Dataset items:
=== Section Start ===

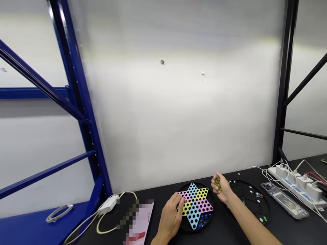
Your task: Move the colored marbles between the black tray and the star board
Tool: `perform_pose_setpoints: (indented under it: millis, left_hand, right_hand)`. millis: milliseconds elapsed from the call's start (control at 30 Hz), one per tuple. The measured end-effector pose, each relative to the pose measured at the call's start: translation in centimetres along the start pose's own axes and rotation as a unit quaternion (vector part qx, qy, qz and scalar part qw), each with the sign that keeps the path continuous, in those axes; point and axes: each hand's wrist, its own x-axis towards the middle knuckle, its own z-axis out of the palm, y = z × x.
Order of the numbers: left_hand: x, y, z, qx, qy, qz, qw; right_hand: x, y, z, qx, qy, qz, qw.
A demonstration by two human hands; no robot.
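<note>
A star-shaped Chinese checkers board (193,206) in pink, yellow and blue, dotted with dark holes, lies in a round black tray (187,230). My left hand (171,215) is at its left side, fingers bent over the board, thumb and index close together. Whatever is between those fingertips is hidden. Several blue marbles (205,216) rest in the tray beside the star's lower right. My right hand (222,188) is raised beyond the board's right side, palm partly turned up, its fingers curled around several yellow-green marbles (218,184).
A second round black tray (245,190) with scattered marbles sits partly behind my right forearm. Farther right are a phone (285,200) and a power strip (297,185) with tangled cables. On the left are a pink sheet (143,217), a white adapter (109,204) and a blue rack (87,102).
</note>
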Motion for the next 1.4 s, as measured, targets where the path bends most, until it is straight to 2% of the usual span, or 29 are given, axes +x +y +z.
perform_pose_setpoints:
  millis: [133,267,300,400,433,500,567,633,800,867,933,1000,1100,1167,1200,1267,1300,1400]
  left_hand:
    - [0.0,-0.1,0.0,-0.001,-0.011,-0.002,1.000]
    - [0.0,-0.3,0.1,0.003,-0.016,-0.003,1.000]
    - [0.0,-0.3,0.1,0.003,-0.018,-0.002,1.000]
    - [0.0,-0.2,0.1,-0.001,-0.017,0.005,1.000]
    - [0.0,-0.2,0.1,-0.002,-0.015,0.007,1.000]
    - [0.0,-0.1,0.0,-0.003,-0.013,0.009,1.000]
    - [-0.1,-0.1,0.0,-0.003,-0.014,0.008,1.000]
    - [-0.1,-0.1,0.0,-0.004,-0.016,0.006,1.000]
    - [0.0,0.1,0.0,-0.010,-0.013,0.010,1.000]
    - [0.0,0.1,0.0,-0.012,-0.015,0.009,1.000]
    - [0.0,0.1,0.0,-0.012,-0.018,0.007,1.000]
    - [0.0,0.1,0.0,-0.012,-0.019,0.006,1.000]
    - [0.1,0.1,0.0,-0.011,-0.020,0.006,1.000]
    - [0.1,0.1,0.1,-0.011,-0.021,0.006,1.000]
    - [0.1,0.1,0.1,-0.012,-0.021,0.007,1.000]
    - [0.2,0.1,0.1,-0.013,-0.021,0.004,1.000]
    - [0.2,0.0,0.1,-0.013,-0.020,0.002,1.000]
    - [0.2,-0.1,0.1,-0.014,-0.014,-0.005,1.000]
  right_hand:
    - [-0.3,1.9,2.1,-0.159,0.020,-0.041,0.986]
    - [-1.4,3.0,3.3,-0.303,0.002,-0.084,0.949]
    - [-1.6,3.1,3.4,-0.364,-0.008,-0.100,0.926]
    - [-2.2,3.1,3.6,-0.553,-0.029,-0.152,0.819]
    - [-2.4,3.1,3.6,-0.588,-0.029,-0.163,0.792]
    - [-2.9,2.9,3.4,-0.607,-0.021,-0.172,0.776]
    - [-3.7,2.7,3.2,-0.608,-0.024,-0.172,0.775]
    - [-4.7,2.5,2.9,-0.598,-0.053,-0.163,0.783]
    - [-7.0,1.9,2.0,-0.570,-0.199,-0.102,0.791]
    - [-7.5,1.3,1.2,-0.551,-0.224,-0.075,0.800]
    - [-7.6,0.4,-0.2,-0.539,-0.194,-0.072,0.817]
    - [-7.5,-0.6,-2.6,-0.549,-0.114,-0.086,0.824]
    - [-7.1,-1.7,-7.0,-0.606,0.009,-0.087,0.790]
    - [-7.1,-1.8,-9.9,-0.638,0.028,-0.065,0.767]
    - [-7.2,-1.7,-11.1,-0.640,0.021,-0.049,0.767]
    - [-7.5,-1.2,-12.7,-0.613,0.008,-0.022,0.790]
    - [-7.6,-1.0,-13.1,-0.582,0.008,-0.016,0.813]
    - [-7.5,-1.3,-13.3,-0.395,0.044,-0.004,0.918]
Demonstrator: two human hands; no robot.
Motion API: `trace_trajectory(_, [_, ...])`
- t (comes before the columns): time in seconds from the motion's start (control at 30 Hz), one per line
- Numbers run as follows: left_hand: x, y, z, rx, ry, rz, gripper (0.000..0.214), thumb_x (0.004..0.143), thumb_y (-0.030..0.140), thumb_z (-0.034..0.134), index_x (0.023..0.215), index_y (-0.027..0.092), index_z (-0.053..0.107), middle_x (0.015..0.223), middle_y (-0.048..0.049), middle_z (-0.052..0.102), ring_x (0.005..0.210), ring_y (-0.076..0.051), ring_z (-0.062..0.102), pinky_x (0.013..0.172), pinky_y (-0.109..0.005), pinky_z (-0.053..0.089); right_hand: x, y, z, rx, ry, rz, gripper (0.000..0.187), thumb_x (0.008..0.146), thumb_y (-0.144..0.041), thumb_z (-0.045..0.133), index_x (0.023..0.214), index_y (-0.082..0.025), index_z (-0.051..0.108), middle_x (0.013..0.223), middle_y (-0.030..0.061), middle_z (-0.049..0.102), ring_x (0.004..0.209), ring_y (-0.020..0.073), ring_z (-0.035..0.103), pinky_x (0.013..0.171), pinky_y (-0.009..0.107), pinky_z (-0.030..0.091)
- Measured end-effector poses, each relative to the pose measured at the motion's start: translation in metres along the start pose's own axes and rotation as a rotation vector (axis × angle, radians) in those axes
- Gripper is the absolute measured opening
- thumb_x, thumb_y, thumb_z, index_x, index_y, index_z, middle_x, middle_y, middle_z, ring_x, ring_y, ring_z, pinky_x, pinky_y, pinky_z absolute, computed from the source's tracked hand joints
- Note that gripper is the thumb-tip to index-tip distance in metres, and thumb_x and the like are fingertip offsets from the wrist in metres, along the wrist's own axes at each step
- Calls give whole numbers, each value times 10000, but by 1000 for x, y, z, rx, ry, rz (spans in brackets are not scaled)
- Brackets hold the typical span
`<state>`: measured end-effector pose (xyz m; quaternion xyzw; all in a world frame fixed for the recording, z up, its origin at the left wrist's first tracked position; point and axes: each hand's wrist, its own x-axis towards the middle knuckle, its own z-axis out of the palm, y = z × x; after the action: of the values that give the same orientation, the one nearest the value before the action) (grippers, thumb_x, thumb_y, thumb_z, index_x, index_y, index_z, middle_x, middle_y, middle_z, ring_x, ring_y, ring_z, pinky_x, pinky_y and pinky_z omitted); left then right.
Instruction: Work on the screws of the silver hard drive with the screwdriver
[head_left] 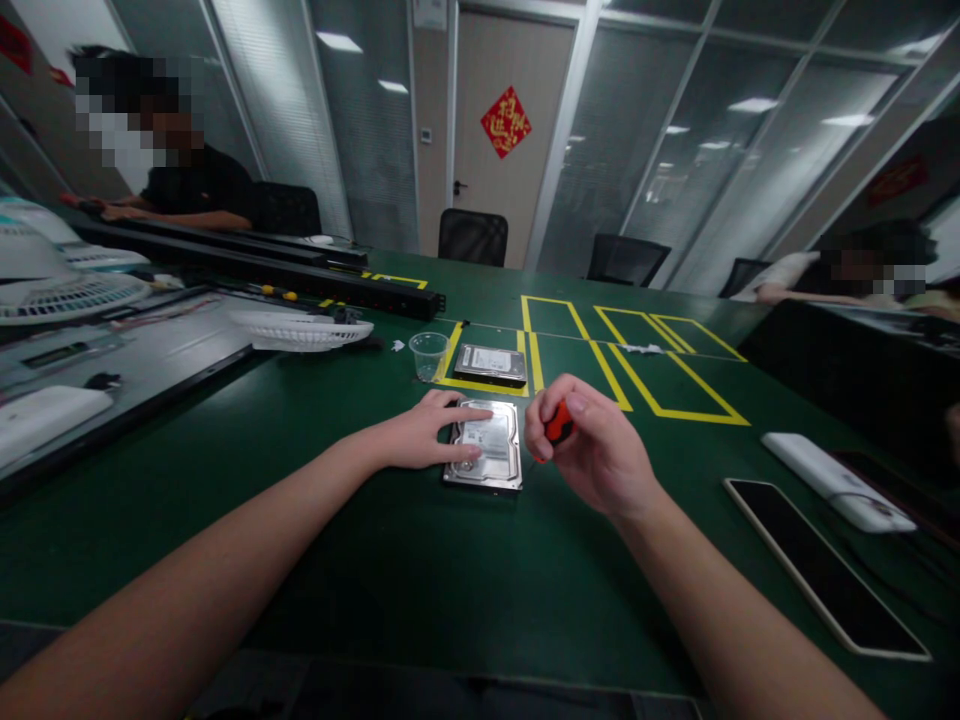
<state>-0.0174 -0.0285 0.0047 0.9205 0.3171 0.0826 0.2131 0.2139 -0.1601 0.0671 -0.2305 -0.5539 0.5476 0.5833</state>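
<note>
A silver hard drive (499, 450) lies flat on the green table in front of me. My left hand (431, 432) rests on its left side, fingers spread over the label and the edge. Just right of the drive, my right hand (589, 440) is closed around the red and black handle of a screwdriver (558, 424). Its thin shaft points down beside the drive's right edge; where the tip ends is hard to make out. Behind, a second hard drive (491, 364) sits within a yellow tape outline, with a clear plastic cup (430, 358) to its left.
Fan parts (300, 328) and long black bars (300, 265) crowd the left. On the right lie a phone (821, 565), a white power strip (836, 482) and a large black panel (862, 370). Yellow tape rectangles (667, 413) mark the table. Two people sit at the far sides.
</note>
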Motion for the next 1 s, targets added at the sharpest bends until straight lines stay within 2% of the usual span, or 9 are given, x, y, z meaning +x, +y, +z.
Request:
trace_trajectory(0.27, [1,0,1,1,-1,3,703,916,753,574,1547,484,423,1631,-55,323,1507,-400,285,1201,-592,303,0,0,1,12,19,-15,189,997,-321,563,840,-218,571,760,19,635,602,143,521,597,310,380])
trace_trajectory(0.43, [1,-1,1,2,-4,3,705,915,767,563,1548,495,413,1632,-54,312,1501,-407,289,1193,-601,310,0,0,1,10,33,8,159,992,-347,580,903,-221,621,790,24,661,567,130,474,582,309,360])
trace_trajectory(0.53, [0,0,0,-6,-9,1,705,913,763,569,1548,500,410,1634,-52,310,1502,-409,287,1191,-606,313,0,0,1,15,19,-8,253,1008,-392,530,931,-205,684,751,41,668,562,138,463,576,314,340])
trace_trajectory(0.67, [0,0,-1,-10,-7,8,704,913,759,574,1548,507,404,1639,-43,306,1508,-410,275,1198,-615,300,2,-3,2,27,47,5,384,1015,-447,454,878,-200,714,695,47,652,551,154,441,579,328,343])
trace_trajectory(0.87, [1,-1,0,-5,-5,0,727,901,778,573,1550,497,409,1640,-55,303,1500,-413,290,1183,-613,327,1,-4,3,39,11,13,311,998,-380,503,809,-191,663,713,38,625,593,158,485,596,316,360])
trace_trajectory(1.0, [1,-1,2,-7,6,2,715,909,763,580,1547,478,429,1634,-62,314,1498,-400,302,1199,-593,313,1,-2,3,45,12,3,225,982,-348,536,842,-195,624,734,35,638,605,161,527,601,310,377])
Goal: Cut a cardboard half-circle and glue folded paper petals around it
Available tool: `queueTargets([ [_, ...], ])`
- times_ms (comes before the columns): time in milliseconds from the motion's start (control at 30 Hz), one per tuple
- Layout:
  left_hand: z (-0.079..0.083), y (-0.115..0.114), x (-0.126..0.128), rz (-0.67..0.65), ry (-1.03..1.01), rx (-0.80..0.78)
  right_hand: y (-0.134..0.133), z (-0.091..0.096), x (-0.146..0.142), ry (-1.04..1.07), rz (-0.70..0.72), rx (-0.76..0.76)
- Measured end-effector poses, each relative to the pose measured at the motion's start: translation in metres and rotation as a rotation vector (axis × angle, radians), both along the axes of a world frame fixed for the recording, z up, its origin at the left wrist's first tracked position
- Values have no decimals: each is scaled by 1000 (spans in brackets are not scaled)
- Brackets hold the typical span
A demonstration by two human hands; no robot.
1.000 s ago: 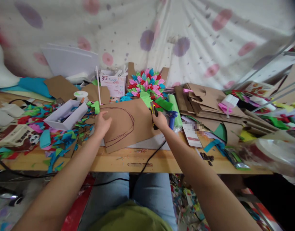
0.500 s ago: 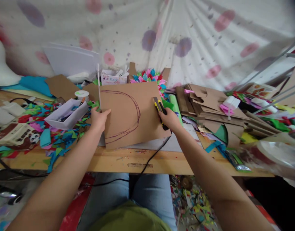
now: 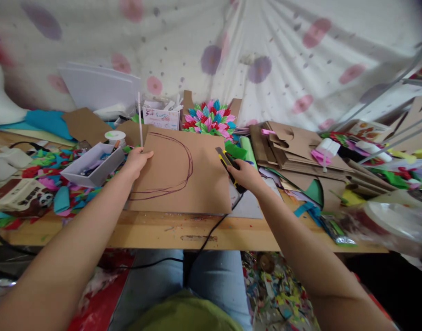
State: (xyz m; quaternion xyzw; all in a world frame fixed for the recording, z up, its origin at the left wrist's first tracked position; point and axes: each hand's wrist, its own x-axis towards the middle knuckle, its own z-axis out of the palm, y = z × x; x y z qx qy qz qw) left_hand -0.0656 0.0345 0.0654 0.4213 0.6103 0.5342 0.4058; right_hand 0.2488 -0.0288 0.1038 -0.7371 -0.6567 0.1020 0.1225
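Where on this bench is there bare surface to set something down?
Bare: the wooden strip between the near edge of the cardboard sheet and the table front, crossed by a black cable; a grey mat corner below the right hand. Crowded: paper scraps and white tray left, cardboard stack right.

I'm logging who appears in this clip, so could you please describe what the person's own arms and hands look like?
Both arms are bare right down to the picture's lower edge, and no sleeves show. The left hand and the right hand wear no gloves, and I can see no watch, bracelet or ring on either. No markings are visible.
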Motion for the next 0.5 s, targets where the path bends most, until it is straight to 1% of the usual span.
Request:
queueTargets([
  [133, -3, 10, -6, -19, -39, -67, 1, -3, -3, -12, -13, 0],
  [233, -8, 16, -8, -17, -47, -80, 0, -6, -4, 15, -18, 1],
  [367, -13, 21, -14, 14, -61, -1, 0, -6, 0, 84, -15, 63],
  [433, -11, 23, -19, 36, -57, 47, 1, -4, 4, 144, -10, 105],
  [500, -6, 24, -25, 33, -50, 69, 1, -3, 7, 208, -4, 145],
])
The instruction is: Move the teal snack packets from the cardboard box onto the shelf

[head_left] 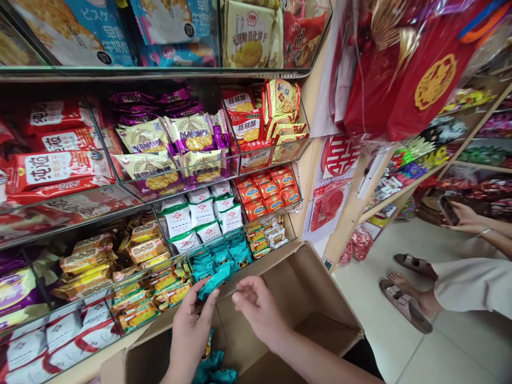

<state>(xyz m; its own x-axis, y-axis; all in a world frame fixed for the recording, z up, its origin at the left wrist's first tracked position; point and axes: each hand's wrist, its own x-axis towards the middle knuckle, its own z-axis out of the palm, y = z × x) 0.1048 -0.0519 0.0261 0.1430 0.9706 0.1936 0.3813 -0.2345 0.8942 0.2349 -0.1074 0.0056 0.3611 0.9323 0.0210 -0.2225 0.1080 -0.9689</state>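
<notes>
My left hand pinches a small teal snack packet between thumb and fingers, just in front of the shelf. To its right, my right hand hovers over the box with its fingers loosely bent and apart, nothing visible in them. Below both hands is an open cardboard box, with several teal packets at its bottom, partly hidden by my left forearm. A shelf compartment of matching teal packets lies right behind the held one.
Clear-fronted compartments hold white-and-green packets, orange-red packets, yellow packets and purple biscuit packs. Red bags hang at upper right. Another person's hand holds a phone at the right, above the tiled floor.
</notes>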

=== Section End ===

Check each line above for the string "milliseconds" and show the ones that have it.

Exercise output:
Tool: `perform_pose_setpoints: (indented under it: millis, left_hand, right_hand)`. millis: milliseconds elapsed from the call's start (control at 30 Hz), one per tuple. The measured end-effector pose, each relative to the pose measured at the call's start: translation in centimetres along the start pose's own axes and rotation as a unit quaternion (vector part qx, qy, qz and scalar part qw), each with the sign that keeps the path continuous, in those axes; point and axes: each hand's wrist, its own x-axis towards the middle knuckle, its own z-axis out of the palm, y = z × x.
- times_ms (comes before the columns): time in milliseconds from the motion's start (control at 30 Hz), one per tuple

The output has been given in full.